Cucumber Avocado Brown Rice Sushi Roll
Ingredients:
3 cups cooked brown rice
2 teaspoons brown rice vinegar
1 tablespoon mirin
Nori seaweed
1 cucumber
1 Tablespoon toasted black sesame seeds, optional
Preparation:
Combine brown rice with vinegar and mirin and set aside
Peel and seed cucumber, then cut into julienne
Make rolls with 1 cup rice and 1 teaspoon sesame seeds per sheet nori seaweed
Raw Nori Vegetable Roll with Pecan Pate
Pecan Pate:
1 ½ cup pecans (soaked if desired)
¼ cup minced red onion
Juice from ½ lemon
2 Tablespoons nutritional yeast, optional
1 teaspoon paprika
¼ teaspoon garlic powder
½ teaspoon sea salt, or to taste
Blend all ingredients with about ¼ cup water, in a food processor, until you reach a creamy consistency.

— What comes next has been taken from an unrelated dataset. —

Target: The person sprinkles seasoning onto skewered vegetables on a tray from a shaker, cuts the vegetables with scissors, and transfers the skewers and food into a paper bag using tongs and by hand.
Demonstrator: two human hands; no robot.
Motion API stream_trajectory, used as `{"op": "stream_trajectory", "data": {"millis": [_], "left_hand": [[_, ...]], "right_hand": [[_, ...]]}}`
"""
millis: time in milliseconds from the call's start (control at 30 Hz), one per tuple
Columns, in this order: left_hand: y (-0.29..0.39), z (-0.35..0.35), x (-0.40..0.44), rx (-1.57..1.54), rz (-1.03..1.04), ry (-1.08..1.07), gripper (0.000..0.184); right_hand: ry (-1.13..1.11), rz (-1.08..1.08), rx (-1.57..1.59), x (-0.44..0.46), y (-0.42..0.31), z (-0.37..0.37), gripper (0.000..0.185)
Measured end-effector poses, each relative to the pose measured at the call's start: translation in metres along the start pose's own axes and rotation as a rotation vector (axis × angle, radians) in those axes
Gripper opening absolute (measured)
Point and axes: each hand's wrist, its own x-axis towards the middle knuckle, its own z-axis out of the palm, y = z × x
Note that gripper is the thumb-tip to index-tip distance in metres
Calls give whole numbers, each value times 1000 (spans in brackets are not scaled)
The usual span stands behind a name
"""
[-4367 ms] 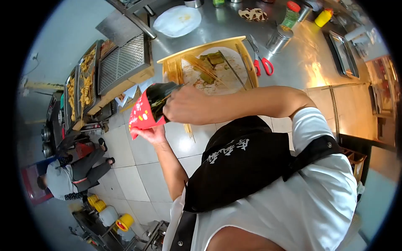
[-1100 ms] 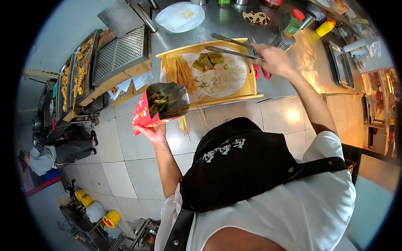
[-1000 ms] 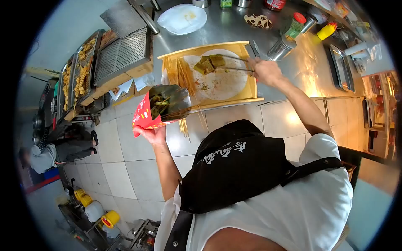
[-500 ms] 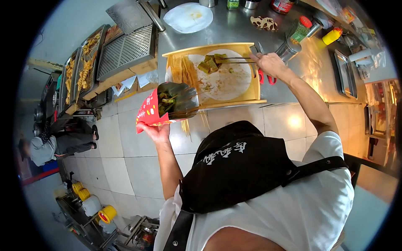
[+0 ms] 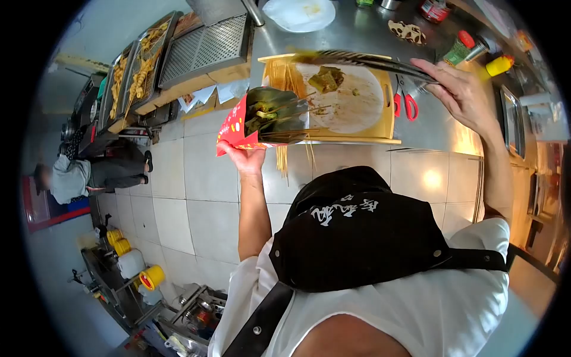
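My left hand is closed around the bottom of a red paper bag. Green and dark food fills the bag's dark open mouth, with thin sticks poking out to the right. My right hand grips a pair of metal tongs, held above a yellow tray. The tongs' greenish far tips are smeared, so whether they pinch food I cannot tell. On the tray's stained white paper lies a piece of greenish-brown food. Bamboo sticks are heaped at the tray's left end.
Red-handled scissors lie right of the tray. Behind are a white sheet, a shaker with red lid and a yellow bottle. Racks of fried skewers stand left. Another person is at far left.
My right hand has lifted the tongs up off the food and drawn them to the right. Less food lies on the tray paper. The view has shifted; my left hand still holds the bag.
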Motion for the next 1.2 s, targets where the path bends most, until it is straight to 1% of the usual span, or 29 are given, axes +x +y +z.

Make rolls with pate, nori seaweed, sliced red pepper, sliced mango, and dill.
Ginger Dipping Sauce
1 teaspoon grated fresh ginger, or less to taste
2 Tablespoons tamari soy sauce
1 tablespoon water
1 teaspoon mirin (or ½ teaspoon honey)
- Whisk all ingredients together

Sundried tomato salad dressing
¼ cup sundried tomatoes, soaked in water to cover until soft.
¼ cup apple cider vinegar
1/3 cup evoo
2 teaspoons raw honey
1 clove garlic, minced
2 Tablespoons fresh herbs or 2 teaspoons dried
½ cup water, more or less to desired consistency
½ to 1 teaspoons sea salt, to taste
Use a blender to puree all ingredients together.